My mind is now preoccupied with vegetables. I randomly pick a vegetable and search the web and YouTube to see what people do with it, which leads me down a rabbit hole. I also search in Japanese, which makes the rabbit hole even deeper.
We can slice the world into breadth or depth. I think most of us naturally choose one way over the other. Breadth is more popular. For instance, when people travel, they tend to visit as many different places as possible. They feel they “missed” places they could not visit.
It’s rare to come across people who prefer to stay in one place and dig as deeply as possible. These people would feel they “missed” something if they could not learn more about a particular thing or place they chose to focus on.
The former, I call “ADHD” and the latter “Asperger,” not in the clinical sense, of course.
I tend to switch between those two modes. Some Aspergers are happy sticking to one topic all their lives, but I’ve never been that way. I go through phases. As soon as I reach a certain depth, I seem to move on to the next rabbit hole.
Before the pandemic, I was in the ADHD mode, traveling throughout New York City to find different cuisines cooked by different immigrant groups. Once the city was locked down, I went into the Asperger mode since it doesn’t require me to travel anywhere.
Take any random topic, say, carrot; there is not enough time in a day to learn everything I would want to know about it. Why do some of them come in different colors? How long does it take to grow them? What can I do with the green part? Why are the carrots sold in Chinatown so fat?

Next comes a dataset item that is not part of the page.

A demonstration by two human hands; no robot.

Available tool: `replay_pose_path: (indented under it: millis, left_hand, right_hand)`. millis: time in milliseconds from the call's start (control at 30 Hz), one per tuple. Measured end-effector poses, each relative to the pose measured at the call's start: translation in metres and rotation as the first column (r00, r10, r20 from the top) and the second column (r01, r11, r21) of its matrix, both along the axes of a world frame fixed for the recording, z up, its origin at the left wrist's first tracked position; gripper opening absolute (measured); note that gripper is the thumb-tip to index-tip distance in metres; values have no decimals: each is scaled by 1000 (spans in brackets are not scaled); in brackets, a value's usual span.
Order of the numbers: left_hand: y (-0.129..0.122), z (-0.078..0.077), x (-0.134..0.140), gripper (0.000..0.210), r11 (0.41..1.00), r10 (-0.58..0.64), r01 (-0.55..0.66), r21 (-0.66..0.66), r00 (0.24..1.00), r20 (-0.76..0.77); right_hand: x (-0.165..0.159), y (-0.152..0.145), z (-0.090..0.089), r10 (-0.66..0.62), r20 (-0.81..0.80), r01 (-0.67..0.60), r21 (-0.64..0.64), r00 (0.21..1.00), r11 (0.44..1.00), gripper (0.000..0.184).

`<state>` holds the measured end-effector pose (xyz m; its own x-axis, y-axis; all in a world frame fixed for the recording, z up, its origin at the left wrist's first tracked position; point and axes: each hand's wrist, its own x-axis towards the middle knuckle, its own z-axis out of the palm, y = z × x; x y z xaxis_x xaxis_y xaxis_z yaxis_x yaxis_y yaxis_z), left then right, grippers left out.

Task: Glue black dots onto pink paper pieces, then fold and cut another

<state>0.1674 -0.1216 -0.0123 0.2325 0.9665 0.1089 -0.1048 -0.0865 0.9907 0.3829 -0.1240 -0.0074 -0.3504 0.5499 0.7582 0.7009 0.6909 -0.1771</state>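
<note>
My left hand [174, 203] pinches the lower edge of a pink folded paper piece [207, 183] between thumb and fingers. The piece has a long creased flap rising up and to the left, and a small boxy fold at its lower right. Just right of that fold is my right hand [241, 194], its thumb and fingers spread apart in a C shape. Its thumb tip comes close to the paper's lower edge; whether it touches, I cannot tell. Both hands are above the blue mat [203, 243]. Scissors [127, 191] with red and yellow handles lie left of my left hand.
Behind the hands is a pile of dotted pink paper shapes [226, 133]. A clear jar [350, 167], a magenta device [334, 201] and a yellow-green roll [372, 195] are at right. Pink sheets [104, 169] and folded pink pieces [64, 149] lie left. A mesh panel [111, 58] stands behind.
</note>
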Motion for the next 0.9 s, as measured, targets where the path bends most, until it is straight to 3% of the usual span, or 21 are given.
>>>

Since the pandemic, I’ve noticed that many people have switched their modes too. Some have taken up cooking, particularly items that are hard to master, like sourdough bread. At one point, finding yeast and bread flour was difficult.
Some of my friends surprised me when they switched their modes because I had never seen them in Asperger mode. Given the endless choices we face and the seemingly endless demands made on us for our attention in today’s world, the default mode for most of us is ADHD. In contrast, being in the Asperger mode feels almost luxurious.